## Exercise prompt
In full and without alteration, copy the listing.
Given material section start
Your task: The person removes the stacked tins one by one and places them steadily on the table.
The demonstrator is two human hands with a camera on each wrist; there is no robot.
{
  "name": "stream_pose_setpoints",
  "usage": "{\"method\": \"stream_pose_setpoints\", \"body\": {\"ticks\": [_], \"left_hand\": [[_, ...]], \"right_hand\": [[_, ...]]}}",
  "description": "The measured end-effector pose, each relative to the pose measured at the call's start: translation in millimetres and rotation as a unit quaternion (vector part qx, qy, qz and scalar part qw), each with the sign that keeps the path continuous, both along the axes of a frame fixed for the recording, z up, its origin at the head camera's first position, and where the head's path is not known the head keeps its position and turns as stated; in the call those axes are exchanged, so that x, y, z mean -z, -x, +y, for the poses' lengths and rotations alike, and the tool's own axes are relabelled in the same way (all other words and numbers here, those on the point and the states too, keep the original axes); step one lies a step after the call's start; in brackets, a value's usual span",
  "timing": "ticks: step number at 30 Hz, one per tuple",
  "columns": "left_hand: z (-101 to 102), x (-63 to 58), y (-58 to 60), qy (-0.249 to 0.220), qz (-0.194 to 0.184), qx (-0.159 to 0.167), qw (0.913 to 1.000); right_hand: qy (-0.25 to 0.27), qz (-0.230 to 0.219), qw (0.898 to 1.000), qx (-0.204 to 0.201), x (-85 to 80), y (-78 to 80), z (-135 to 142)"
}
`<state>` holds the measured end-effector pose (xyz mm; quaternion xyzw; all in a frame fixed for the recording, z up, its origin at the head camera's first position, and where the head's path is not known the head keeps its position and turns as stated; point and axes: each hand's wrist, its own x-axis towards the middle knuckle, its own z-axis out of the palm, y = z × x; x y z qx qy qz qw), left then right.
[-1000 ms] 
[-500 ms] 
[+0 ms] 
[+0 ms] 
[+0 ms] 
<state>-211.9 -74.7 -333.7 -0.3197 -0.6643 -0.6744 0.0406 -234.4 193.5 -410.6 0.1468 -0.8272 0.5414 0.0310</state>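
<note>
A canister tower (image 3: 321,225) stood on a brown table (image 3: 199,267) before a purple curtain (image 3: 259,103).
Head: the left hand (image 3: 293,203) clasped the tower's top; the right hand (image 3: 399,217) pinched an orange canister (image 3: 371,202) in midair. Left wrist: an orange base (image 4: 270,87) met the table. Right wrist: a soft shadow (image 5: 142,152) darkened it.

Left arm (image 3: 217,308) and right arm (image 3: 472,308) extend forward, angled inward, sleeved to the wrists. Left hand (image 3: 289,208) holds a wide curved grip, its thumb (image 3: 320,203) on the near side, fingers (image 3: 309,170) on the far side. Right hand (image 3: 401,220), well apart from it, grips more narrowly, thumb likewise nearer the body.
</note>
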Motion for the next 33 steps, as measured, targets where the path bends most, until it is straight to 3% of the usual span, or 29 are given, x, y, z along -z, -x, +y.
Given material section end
## Written solution
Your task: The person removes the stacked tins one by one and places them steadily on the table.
The demonstrator is two human hands with a camera on each wrist; there is no robot.
{
  "name": "stream_pose_setpoints",
  "usage": "{\"method\": \"stream_pose_setpoints\", \"body\": {\"ticks\": [_], \"left_hand\": [[_, ...]], \"right_hand\": [[_, ...]]}}",
  "description": "The measured end-effector pose, each relative to the pose measured at the call's start: translation in millimetres and rotation as a unit quaternion (vector part qx, qy, qz and scalar part qw), each with the sign that keeps the path continuous, both along the axes of a frame fixed for the recording, z up, its origin at the head camera's first position, and where the head's path is not known the head keeps its position and turns as stated; in the call those axes are exchanged, so that x, y, z mean -z, -x, +y, for the poses' lengths and rotations alike, and the tool's own axes are relabelled in the same way (all other words and numbers here, those on the point and the states too, keep the original axes); step one lies a step after the call's start; in brackets, a value's usual span",
  "timing": "ticks: step number at 30 Hz, one per tuple",
  "columns": "left_hand: z (-101 to 102), x (-63 to 58), y (-58 to 60), qy (-0.249 to 0.220), qz (-0.194 to 0.184), qx (-0.159 to 0.167), qw (0.913 to 1.000); right_hand: qy (-0.25 to 0.27), qz (-0.230 to 0.219), qw (0.898 to 1.000), qx (-0.204 to 0.201), x (-85 to 80), y (-78 to 80), z (-135 to 142)"
}
`<state>` holds the measured end-effector pose (xyz mm; quaternion xyzw; all in a frame fixed for the recording, z up, its origin at the head camera's first position, and where the head's path is not known the head keeps its position and turns as stated; point and axes: each hand's wrist, its own x-axis towards the middle knuckle, its own z-axis out of the palm, y = z × x; x y z qx qy qz qw), left then right.
[-1000 ms] 
[-500 ms] 
[+0 ms] 
[+0 ms] 
[+0 ms] 
<state>-211.9 -74.7 -333.7 -0.3197 -0.6643 -0.6744 0.0406 -234.4 193.5 -410.6 0.1468 -0.8272 0.5414 0.0310</state>
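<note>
A canister tower (image 3: 321,225) stood on a brown table (image 3: 199,267) before a purple curtain (image 3: 259,103).
Head: the left hand (image 3: 293,203) clasped the tower's top; the right hand (image 3: 399,217) pinched an orange canister (image 3: 371,202) in midair. Left wrist: an orange base (image 4: 270,87) met the table. Right wrist: a soft shadow (image 5: 142,152) darkened it.

Left arm (image 3: 217,308) and right arm (image 3: 472,308) extend forward, angled inward, sleeved to the wrists. Left hand (image 3: 289,208) holds a wide curved grip, its thumb (image 3: 320,203) on the near side, fingers (image 3: 309,170) on the far side. Right hand (image 3: 401,220), well apart from it, grips more narrowly, thumb likewise nearer the body.
</note>
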Motion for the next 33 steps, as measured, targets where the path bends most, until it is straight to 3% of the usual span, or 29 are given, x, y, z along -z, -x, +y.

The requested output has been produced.